Elliot Johnson’s book, Expository Hermeneutics (Grand Rapids, Academie, 1990), is a frigid text. There is no Spirit, no warmth, no piety—only the cold technician fretting over his syllogisms. Johnson says nothing other authors have not said better, clearer, more succinctly. A few examples will suffice.

Single, Unified Meaning

Johnson declares a text has a “single, unified meaning.”[1] He quotes J.I. Packer, who likens the interplay of divine and human authorship to the incarnation.[2] He rejects sensus plenior[3] (contra. Thomas[4]). The human author expresses the divine author’s single meaning—even if the human author is unaware of a deeper meaning.

Thomas rightly throws in the towel and admits there are many instances where the New Testament author “goes beyond the grammatical-historical sense in using a passage.”[5] However, Johnson seeks refuge in exegesis to justify “trouble passages.”[6] He writes: “… the shared single meaning of the text is the basis of and has control over any related fuller sense and reference.”[7]
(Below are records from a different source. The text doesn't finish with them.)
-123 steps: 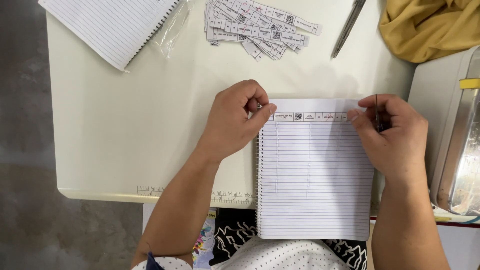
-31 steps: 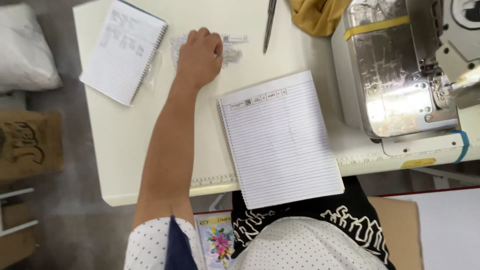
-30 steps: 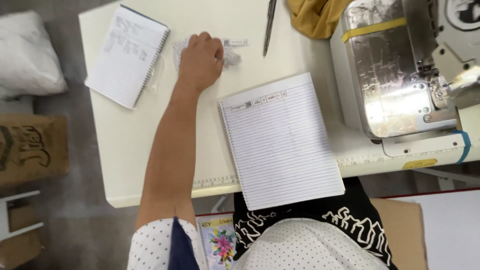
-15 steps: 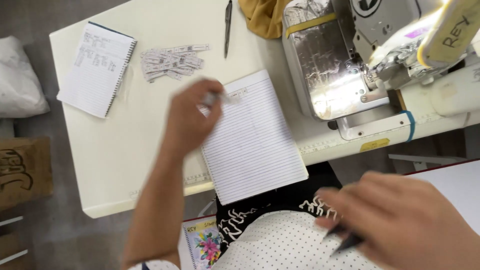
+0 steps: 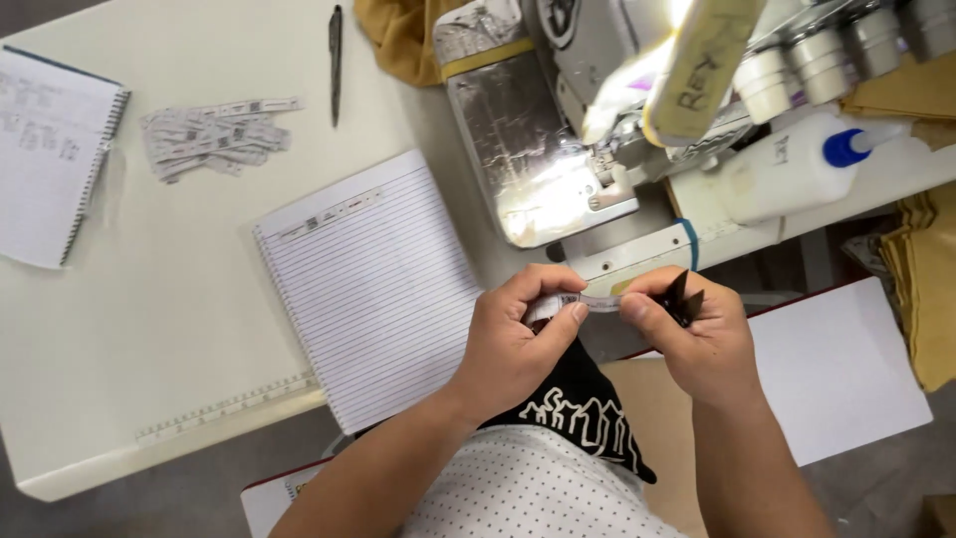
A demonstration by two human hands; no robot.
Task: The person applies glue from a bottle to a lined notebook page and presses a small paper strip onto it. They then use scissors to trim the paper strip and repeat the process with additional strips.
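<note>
White paper label strip (image 5: 595, 301) sits pinched between the left hand (image 5: 518, 344) and right hand (image 5: 697, 339), held off the surface (image 5: 149, 379) edge, below the sewing machine (image 5: 558, 130). The right hand also clamps small black snips (image 5: 685, 299). More label strips (image 5: 211, 134) lie piled near a lined notebook (image 5: 373, 284).

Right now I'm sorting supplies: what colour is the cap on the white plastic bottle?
Blue cap, head view.
</note>
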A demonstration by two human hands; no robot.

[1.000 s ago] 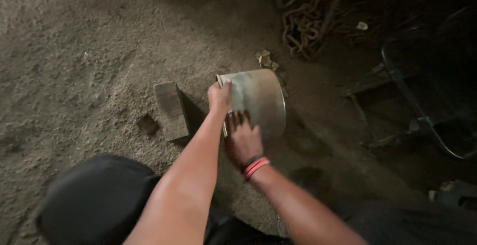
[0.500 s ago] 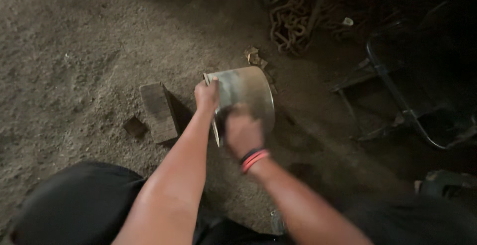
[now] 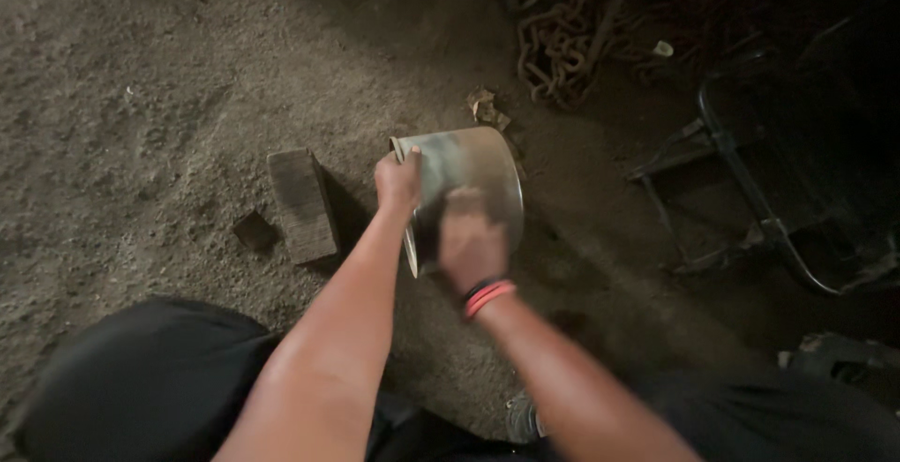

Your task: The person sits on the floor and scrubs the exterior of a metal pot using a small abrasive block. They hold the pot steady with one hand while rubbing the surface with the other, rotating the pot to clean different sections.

This is unsatisfactory. Paul applied quotations from Hosea, out of context, to make a case for Gentile inclusion (Rom 9:25-26; cf. Hos 2:23, 1:10)—a technique which contradicts Johnson’s thesis.[8]

The “Meaning” of a Text

Here we have the great divide. What does a text “mean”? Johnson says significance is from the interpreter’s point of view based on his needs, while meaning is the Author’s perspective.[9] Significance is true if the interpreter has reasoned in a valid fashion, from the meaning, to derive application.[10] “[T]he message of the author/Author should determine the limits in the content of the principles to be applied.”[11]

Where is the Spirit? He does not seem to  exist in Johnson’s world[12]—even when referenced, He is merely depicted as a tool in service of rationalism.[13] Donald Bloesch suggests a better way: a distinction between (1) historical, and (2) revelatory meaning in a text—the Spirit brings significance of the text to bear on us in a personal way.[14] Scripture is the vehicle or channel thru which God speaks, by the Spirit[15]—reading Scripture by faith is a truth event.[16] For Johnson, however, meaning and significance are merely logical, rational—can it be critically defended?[17]
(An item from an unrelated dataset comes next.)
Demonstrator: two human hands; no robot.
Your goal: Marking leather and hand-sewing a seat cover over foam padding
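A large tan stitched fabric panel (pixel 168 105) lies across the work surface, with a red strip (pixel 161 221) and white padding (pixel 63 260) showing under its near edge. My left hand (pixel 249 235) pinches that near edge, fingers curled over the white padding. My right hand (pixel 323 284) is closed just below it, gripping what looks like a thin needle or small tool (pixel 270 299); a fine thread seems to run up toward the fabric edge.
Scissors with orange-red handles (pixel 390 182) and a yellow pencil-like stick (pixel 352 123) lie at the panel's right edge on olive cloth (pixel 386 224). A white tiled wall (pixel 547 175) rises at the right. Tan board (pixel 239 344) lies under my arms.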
He speculates about probability determinations to validate meaning. In contrast, the Scripture suggests illumination is necessary (Ps 119:18; cf. Calvin, Institutes, 2.2.21)—a concept that has always been distasteful to rationalists,[18] which they give it lip-service or not.

Four Normative Acts

Regarding application, Johnson declares “a textual message may be applied in and to the extent that it expresses aspects of God’s normative acts toward the accomplishment of his purposes …”[19] These “normative acts” are (1) tragedy, (2) judgment, (3) salvation, and (4) blessing. “Based on these normative aspects, the textual message now continues to speak.”[20] He provides no justification for these categories, which are as shapeless as Jello. Ascension Sunday is five days hence—where would such a sermon application fit into this artificial rubric?

Summary

There is a horrid artifact from 1976 by Tim and Beverly LeHaye titled The Act of Marriage[21]—a Christian sex manual, complete with anatomical charts. It describes in mortifying detail the mechanics of intercourse on the wedding night, with topic headers like “the great unveiling,” “foreplay,” and “culmination.” It distills a very personal act into a series of prescribed moves. One imagines the unfortunate couple lying together, the book open before them like an illicit IKEA manual.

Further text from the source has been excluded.